- _TASK STATEMENT_: Repeat each line of the material exactly.
▬▬▬
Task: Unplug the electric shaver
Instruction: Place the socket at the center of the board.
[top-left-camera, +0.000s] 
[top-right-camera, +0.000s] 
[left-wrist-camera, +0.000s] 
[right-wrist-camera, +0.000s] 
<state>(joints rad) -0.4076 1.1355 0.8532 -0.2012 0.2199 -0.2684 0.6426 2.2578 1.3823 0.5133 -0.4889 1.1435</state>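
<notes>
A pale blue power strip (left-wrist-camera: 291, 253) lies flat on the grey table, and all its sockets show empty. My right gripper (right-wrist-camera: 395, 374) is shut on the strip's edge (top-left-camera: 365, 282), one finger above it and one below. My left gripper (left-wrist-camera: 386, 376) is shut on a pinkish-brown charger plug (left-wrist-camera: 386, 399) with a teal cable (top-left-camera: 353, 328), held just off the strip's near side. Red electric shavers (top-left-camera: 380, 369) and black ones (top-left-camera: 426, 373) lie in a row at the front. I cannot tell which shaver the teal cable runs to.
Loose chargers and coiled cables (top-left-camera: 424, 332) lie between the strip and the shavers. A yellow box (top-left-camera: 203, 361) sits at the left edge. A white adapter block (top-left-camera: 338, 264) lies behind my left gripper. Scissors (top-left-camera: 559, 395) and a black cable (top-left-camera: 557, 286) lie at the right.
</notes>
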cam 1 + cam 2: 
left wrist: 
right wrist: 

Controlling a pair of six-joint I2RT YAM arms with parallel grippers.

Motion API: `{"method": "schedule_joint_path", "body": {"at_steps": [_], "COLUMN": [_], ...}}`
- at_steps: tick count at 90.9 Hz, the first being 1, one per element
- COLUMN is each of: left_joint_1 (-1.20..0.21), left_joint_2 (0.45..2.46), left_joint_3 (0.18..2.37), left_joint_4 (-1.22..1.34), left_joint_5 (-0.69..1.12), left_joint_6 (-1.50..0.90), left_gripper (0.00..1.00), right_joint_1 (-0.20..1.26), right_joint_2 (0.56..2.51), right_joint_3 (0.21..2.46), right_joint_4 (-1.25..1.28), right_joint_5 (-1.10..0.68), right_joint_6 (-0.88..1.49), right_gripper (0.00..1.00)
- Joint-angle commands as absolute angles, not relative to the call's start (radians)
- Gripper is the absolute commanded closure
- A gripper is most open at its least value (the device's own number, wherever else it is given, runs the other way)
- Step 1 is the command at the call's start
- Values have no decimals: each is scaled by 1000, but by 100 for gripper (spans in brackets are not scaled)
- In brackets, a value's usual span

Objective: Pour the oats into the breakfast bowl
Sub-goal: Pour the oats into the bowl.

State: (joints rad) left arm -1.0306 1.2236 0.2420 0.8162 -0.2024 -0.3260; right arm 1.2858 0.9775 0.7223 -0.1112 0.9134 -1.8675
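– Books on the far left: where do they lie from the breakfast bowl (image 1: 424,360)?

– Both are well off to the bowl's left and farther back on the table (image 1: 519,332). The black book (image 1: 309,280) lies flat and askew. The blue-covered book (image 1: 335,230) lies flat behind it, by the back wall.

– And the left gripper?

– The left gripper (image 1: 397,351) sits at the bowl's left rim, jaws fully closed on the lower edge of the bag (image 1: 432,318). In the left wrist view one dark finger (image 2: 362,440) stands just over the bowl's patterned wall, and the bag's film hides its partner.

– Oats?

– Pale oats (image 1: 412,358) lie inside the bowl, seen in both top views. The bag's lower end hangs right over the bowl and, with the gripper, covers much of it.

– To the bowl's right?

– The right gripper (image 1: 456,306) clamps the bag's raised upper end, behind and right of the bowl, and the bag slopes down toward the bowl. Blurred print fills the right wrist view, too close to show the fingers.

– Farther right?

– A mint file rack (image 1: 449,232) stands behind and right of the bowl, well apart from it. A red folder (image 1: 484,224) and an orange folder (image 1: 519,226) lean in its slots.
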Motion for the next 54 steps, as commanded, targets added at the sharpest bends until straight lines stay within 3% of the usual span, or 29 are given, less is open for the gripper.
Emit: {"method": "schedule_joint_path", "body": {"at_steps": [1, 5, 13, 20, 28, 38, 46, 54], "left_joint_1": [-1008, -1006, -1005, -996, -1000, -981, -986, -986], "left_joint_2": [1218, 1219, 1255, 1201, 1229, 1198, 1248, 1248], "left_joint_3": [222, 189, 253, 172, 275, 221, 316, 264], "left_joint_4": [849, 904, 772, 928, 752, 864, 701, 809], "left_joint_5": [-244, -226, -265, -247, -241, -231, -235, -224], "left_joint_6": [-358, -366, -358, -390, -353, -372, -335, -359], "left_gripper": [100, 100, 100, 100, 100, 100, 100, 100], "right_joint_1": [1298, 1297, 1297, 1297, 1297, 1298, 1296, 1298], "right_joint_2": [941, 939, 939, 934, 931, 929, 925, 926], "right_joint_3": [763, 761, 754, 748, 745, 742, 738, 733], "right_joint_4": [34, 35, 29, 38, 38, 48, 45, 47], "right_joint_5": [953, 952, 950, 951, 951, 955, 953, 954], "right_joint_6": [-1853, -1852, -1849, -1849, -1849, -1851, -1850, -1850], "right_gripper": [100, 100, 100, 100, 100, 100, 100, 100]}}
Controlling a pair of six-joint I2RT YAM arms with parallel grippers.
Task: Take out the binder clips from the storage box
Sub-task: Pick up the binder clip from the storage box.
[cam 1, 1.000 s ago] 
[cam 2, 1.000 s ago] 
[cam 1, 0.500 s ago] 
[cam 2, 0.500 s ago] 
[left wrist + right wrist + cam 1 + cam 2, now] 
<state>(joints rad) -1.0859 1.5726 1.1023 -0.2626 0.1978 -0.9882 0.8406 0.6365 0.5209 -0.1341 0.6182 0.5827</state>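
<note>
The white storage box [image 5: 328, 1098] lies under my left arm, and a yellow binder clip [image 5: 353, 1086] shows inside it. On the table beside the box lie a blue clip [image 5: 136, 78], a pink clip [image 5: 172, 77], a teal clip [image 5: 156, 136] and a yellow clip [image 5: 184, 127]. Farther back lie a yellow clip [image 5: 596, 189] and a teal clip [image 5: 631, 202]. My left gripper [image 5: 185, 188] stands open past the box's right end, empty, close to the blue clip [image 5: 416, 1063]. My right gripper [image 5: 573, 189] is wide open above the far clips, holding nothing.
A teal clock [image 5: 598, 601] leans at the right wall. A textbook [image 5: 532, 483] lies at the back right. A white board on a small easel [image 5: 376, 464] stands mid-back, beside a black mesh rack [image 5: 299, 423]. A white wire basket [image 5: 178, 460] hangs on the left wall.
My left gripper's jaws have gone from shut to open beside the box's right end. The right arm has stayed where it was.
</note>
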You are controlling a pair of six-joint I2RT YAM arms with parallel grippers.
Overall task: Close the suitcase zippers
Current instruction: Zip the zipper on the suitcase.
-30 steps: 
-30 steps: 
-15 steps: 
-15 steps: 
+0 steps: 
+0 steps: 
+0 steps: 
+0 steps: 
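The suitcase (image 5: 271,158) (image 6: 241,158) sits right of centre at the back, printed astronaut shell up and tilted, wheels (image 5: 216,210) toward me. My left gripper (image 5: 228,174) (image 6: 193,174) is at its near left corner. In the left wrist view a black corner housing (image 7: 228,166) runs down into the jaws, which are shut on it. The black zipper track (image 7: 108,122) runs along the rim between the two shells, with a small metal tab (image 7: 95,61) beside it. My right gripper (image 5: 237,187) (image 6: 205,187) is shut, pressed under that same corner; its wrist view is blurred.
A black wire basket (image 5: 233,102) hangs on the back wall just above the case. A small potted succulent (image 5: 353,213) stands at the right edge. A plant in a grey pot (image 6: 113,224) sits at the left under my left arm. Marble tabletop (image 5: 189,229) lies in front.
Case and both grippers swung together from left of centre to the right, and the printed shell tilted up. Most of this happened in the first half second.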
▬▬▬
- _RESPONSE AREA_:
Task: Unplug the electric shaver
Instruction: Place the socket at the center of the board.
[top-left-camera, +0.000s] 
[top-right-camera, +0.000s] 
[left-wrist-camera, +0.000s] 
[right-wrist-camera, +0.000s] 
<state>(joints rad) -0.4076 1.1355 0.8532 -0.2012 0.2199 -0.2684 0.6426 2.2578 1.3823 0.5133 -0.4889 1.1435</state>
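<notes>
A pale blue power strip (left-wrist-camera: 291, 253) lies flat on the grey table, and all its sockets show empty. My right gripper (right-wrist-camera: 395, 374) is shut on the strip's edge (top-left-camera: 365, 282), one finger above it and one below. My left gripper (left-wrist-camera: 386, 376) is shut on a pinkish-brown charger plug (left-wrist-camera: 386, 399) with a teal cable (top-left-camera: 353, 328), held just off the strip's near side. Red electric shavers (top-left-camera: 380, 369) and black ones (top-left-camera: 426, 373) lie in a row at the front. I cannot tell which shaver the teal cable runs to.
Loose chargers and coiled cables (top-left-camera: 424, 332) lie between the strip and the shavers. A yellow box (top-left-camera: 203, 361) sits at the left edge. A white adapter block (top-left-camera: 338, 264) lies behind my left gripper. Scissors (top-left-camera: 559, 395) and a black cable (top-left-camera: 557, 286) lie at the right.
</notes>
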cam 1 + cam 2: 
left wrist: 
right wrist: 

Controlling a pair of six-joint I2RT YAM arms with parallel grippers.

Motion API: `{"method": "schedule_joint_path", "body": {"at_steps": [_], "COLUMN": [_], ...}}`
- at_steps: tick count at 90.9 Hz, the first being 1, one per element
- COLUMN is each of: left_joint_1 (-1.20..0.21), left_joint_2 (0.45..2.46), left_joint_3 (0.18..2.37), left_joint_4 (-1.22..1.34), left_joint_5 (-0.69..1.12), left_joint_6 (-1.50..0.90), left_gripper (0.00..1.00), right_joint_1 (-0.20..1.26), right_joint_2 (0.56..2.51), right_joint_3 (0.21..2.46), right_joint_4 (-1.25..1.28), right_joint_5 (-1.10..0.68), right_joint_6 (-0.88..1.49), right_gripper (0.00..1.00)
- Joint-angle commands as absolute angles, not relative to the call's start (radians)
- Gripper is the absolute commanded closure
- A gripper is most open at its least value (the device's own number, wherever else it is given, runs the other way)
- Step 1 is the command at the call's start
- Values have no decimals: each is scaled by 1000, but by 100 for gripper (spans in brackets are not scaled)
- In brackets, a value's usual span

Objective: Pour the oats into the breakfast bowl
Sub-goal: Pour the oats into the bowl.

State: (joints rad) left arm -1.0306 1.2236 0.2420 0.8162 -0.2024 -0.3260; right arm 1.2858 0.9775 0.7223 -0.1112 0.9134 -1.8675
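– Books on the far left: where do they lie from the breakfast bowl (image 1: 424,360)?

– Both are well off to the bowl's left and farther back on the table (image 1: 519,332). The black book (image 1: 309,280) lies flat and askew. The blue-covered book (image 1: 335,230) lies flat behind it, by the back wall.

– And the left gripper?

– The left gripper (image 1: 397,351) sits at the bowl's left rim, jaws fully closed on the lower edge of the bag (image 1: 432,318). In the left wrist view one dark finger (image 2: 362,440) stands just over the bowl's patterned wall, and the bag's film hides its partner.

– Oats?

– Pale oats (image 1: 412,358) lie inside the bowl, seen in both top views. The bag's lower end hangs right over the bowl and, with the gripper, covers much of it.

– To the bowl's right?

– The right gripper (image 1: 456,306) clamps the bag's raised upper end, behind and right of the bowl, and the bag slopes down toward the bowl. Blurred print fills the right wrist view, too close to show the fingers.

– Farther right?

– A mint file rack (image 1: 449,232) stands behind and right of the bowl, well apart from it. A red folder (image 1: 484,224) and an orange folder (image 1: 519,226) lean in its slots.
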Motion for the next 54 steps, as commanded, targets added at the sharpest bends until straight lines stay within 3% of the usual span, or 29 are given, less is open for the gripper.
Emit: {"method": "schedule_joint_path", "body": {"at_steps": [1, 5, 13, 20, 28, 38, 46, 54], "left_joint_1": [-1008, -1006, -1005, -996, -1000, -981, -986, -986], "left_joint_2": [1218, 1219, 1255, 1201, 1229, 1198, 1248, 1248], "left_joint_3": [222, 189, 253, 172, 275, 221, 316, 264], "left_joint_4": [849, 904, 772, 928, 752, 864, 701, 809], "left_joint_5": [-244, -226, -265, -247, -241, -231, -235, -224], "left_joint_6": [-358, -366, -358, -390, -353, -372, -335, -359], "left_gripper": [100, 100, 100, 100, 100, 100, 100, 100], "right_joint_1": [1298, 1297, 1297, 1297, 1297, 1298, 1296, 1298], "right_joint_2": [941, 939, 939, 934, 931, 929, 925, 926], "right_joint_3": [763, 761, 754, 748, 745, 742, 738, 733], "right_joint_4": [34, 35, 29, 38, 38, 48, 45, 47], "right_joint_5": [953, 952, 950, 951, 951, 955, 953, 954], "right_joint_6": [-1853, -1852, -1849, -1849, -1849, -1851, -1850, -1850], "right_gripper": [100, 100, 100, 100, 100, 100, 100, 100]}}
Controlling a pair of six-joint I2RT YAM arms with parallel grippers.
Task: Take out the binder clips from the storage box
Sub-task: Pick up the binder clip from the storage box.
[cam 1, 1.000 s ago] 
[cam 2, 1.000 s ago] 
[cam 1, 0.500 s ago] 
[cam 2, 0.500 s ago] 
[left wrist + right wrist + cam 1 + cam 2, now] 
<state>(joints rad) -1.0859 1.5726 1.1023 -0.2626 0.1978 -0.9882 0.8406 0.6365 0.5209 -0.1341 0.6182 0.5827</state>
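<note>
The white storage box [image 5: 328, 1098] lies under my left arm, and a yellow binder clip [image 5: 353, 1086] shows inside it. On the table beside the box lie a blue clip [image 5: 136, 78], a pink clip [image 5: 172, 77], a teal clip [image 5: 156, 136] and a yellow clip [image 5: 184, 127]. Farther back lie a yellow clip [image 5: 596, 189] and a teal clip [image 5: 631, 202]. My left gripper [image 5: 185, 188] stands open past the box's right end, empty, close to the blue clip [image 5: 416, 1063]. My right gripper [image 5: 573, 189] is wide open above the far clips, holding nothing.
A teal clock [image 5: 598, 601] leans at the right wall. A textbook [image 5: 532, 483] lies at the back right. A white board on a small easel [image 5: 376, 464] stands mid-back, beside a black mesh rack [image 5: 299, 423]. A white wire basket [image 5: 178, 460] hangs on the left wall.
My left gripper's jaws have gone from shut to open beside the box's right end. The right arm has stayed where it was.
</note>
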You are controlling a pair of six-joint I2RT YAM arms with parallel grippers.
Overall task: Close the suitcase zippers
Current instruction: Zip the zipper on the suitcase.
-30 steps: 
-30 steps: 
-15 steps: 
-15 steps: 
+0 steps: 
+0 steps: 
+0 steps: 
+0 steps: 
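The suitcase (image 5: 271,158) (image 6: 241,158) sits right of centre at the back, printed astronaut shell up and tilted, wheels (image 5: 216,210) toward me. My left gripper (image 5: 228,174) (image 6: 193,174) is at its near left corner. In the left wrist view a black corner housing (image 7: 228,166) runs down into the jaws, which are shut on it. The black zipper track (image 7: 108,122) runs along the rim between the two shells, with a small metal tab (image 7: 95,61) beside it. My right gripper (image 5: 237,187) (image 6: 205,187) is shut, pressed under that same corner; its wrist view is blurred.
A black wire basket (image 5: 233,102) hangs on the back wall just above the case. A small potted succulent (image 5: 353,213) stands at the right edge. A plant in a grey pot (image 6: 113,224) sits at the left under my left arm. Marble tabletop (image 5: 189,229) lies in front.
Case and both grippers swung together from left of centre to the right, and the printed shell tilted up. Most of this happened in the first half second.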

This brings the exercise to completion.